The New Testament church had a different concept of church life. It was a place where people brought something of their own spiritual blessing to share with others. Paul described the situation in the church at Corinth as one where “everyone has a psalm, doctrine, message in tongues, revelation or interpretation” 1Corinthians 14:26). Today, however, people come to church empty handed. Rather than coming to make a contribution, with a generosity of spirit, they come to make a withdrawal. Instead of coming with a psalm or prophecy, they come with a bucket! 

I have written a poem about this modern approach to church life and I’ll share that will you in the next few days.   

Godly Seed & Introduced Seed

In my parenting seminars I teach on the significance of ‘godly seed’. In recent posts on the Bible I have discussed the fact that the Bible is an indestructible seed and an introduced seed. I now want to put those thoughts together as a lesson for parents and all who work with young lives.

The Old Testament prophet Malachi gives us a key insight into the parenting role. In Malachi 2:15 we are told that the reason God created marriage is because God is seeking ‘godly seed’. I have discussed this before and it is covered in my books, but to refresh the point let me simply note that a seed is something that reproduces after its own kind. A ‘godly seed’, then, will create a new godly seed, which will create a new godly seed, and so on. Parents are to raise ‘godly’ children, not ‘good’ children. (see my posting of 9 Feb – Godly Seed with a Heart After God)

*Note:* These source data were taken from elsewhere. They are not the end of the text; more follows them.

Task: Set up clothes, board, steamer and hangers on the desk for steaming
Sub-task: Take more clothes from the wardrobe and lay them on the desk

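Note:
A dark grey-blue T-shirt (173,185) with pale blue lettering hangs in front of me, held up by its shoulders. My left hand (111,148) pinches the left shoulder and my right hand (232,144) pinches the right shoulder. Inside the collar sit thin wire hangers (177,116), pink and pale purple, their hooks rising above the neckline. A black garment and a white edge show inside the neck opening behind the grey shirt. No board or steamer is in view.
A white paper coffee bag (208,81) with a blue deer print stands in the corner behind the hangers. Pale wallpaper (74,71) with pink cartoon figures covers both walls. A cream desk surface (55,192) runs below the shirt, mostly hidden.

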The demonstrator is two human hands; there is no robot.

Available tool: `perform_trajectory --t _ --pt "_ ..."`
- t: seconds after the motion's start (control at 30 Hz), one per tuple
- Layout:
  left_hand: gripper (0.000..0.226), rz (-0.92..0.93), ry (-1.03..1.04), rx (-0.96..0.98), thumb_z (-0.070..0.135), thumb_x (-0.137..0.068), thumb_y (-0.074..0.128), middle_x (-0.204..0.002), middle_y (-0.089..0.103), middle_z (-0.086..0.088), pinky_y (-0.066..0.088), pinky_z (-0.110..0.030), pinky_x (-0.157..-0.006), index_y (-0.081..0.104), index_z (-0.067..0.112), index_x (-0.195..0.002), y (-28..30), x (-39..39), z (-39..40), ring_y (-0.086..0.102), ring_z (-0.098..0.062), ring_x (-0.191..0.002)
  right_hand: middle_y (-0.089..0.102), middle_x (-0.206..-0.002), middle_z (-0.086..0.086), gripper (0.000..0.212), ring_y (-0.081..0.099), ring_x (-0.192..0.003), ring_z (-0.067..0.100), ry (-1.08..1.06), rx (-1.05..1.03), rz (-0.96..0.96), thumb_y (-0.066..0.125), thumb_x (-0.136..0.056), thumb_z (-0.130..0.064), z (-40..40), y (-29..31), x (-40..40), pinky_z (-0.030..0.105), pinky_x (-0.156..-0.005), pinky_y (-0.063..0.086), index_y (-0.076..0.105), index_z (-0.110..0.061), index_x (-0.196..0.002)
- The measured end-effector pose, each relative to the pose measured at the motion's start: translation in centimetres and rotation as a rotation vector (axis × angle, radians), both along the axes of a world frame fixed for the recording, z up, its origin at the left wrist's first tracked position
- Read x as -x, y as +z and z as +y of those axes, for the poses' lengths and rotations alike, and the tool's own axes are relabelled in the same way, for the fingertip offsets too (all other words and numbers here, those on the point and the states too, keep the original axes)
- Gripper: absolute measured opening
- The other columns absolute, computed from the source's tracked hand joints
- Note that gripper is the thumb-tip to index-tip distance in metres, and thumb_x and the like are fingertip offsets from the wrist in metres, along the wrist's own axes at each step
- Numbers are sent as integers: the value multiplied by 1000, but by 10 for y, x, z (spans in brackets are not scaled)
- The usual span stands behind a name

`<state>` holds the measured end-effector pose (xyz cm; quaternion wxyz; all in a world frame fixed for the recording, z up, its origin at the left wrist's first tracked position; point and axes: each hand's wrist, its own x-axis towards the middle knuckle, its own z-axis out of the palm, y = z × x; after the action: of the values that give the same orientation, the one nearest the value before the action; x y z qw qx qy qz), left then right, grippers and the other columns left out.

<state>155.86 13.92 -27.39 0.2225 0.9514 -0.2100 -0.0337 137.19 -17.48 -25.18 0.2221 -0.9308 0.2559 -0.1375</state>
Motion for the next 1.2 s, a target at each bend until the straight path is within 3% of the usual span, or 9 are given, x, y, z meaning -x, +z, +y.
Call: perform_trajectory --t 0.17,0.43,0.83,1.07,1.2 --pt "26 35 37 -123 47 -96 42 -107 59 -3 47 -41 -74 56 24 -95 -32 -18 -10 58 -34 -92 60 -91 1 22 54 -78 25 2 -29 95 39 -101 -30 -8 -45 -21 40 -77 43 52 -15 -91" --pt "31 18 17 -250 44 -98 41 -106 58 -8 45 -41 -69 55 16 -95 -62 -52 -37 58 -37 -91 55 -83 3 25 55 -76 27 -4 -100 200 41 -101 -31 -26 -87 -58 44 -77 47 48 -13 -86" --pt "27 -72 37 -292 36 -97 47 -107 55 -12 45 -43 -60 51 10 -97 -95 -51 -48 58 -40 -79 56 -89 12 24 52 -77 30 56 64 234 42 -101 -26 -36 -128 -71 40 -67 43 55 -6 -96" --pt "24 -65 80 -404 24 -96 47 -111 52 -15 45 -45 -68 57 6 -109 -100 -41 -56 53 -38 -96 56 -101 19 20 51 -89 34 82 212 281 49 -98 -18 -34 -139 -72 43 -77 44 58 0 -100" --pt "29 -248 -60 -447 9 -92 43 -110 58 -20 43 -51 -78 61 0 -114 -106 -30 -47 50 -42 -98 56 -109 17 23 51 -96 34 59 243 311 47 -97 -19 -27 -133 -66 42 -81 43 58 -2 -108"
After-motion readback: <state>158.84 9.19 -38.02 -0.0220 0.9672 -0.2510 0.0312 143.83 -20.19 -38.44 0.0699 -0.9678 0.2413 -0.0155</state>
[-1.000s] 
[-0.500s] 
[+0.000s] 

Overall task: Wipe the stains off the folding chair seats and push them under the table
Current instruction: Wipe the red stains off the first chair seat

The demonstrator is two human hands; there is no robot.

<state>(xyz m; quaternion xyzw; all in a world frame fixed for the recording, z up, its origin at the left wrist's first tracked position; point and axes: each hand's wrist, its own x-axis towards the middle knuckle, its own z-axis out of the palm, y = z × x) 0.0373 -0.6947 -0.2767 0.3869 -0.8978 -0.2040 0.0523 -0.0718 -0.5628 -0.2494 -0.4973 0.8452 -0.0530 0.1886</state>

What makes this prescription difficult for many parents is that they are not ‘godly’. They may be Christian, but not have the experience of being raised as ‘godly seed’ and so be at a loss to know how to raise ‘godly’ children. This is where the other ‘seed’ comes into play.

The Bible is miraculous, divine seed, introduced to earth and enabling mortal beings to propagate eternal growth in their life. The Bible is an ‘indestructible seed’, so it produces a crop that is indestructible. What is born of God within us, by our faith in what the Bible teaches, is victorious, triumphant and glorious. This is the eternal seed which parents must apply to their natural seed, so the natural seed becomes godly seed.

Two steps in this process are worth suggesting, for those who would like some practical application of this. Seed needs to be planted and watered. Reading the Bible with your children and praying with them for God to give revelation and apply the Bible’s truth to your lives is a good start. Read, discuss and put your faith in what the Bible teaches.

The related step is to ‘touch your child’s palate’ with the Word of God. Since godly things are not going to seem as ‘tasty’ to humans as sensual and even evil things, it is important to create a taste for divine truth in your children. Reading and discussing the Bible together is the right starting place. Praying to God about the issues raised by your Bible reading is also good. Another way to prompt a taste for spiritual things in your child is to take them to a Bible believing church, especially where people enjoy a living faith in God, rather than a religious devotion to their doctrinal statements. When children befriend people who love God and love God’s word, have committed themselves to serving God – such as on the missionfield, or who are delighted to know and serve God, those children will get a taste for faith that is real.

If you don’t apply the special ‘introduced seed’ which God has brought to us from eternity, then you will not be able to transform your natural seed child into godly seed. And remember, the reason God gave you the privilege of marriage is because He expects and is looking for ‘godly seed’.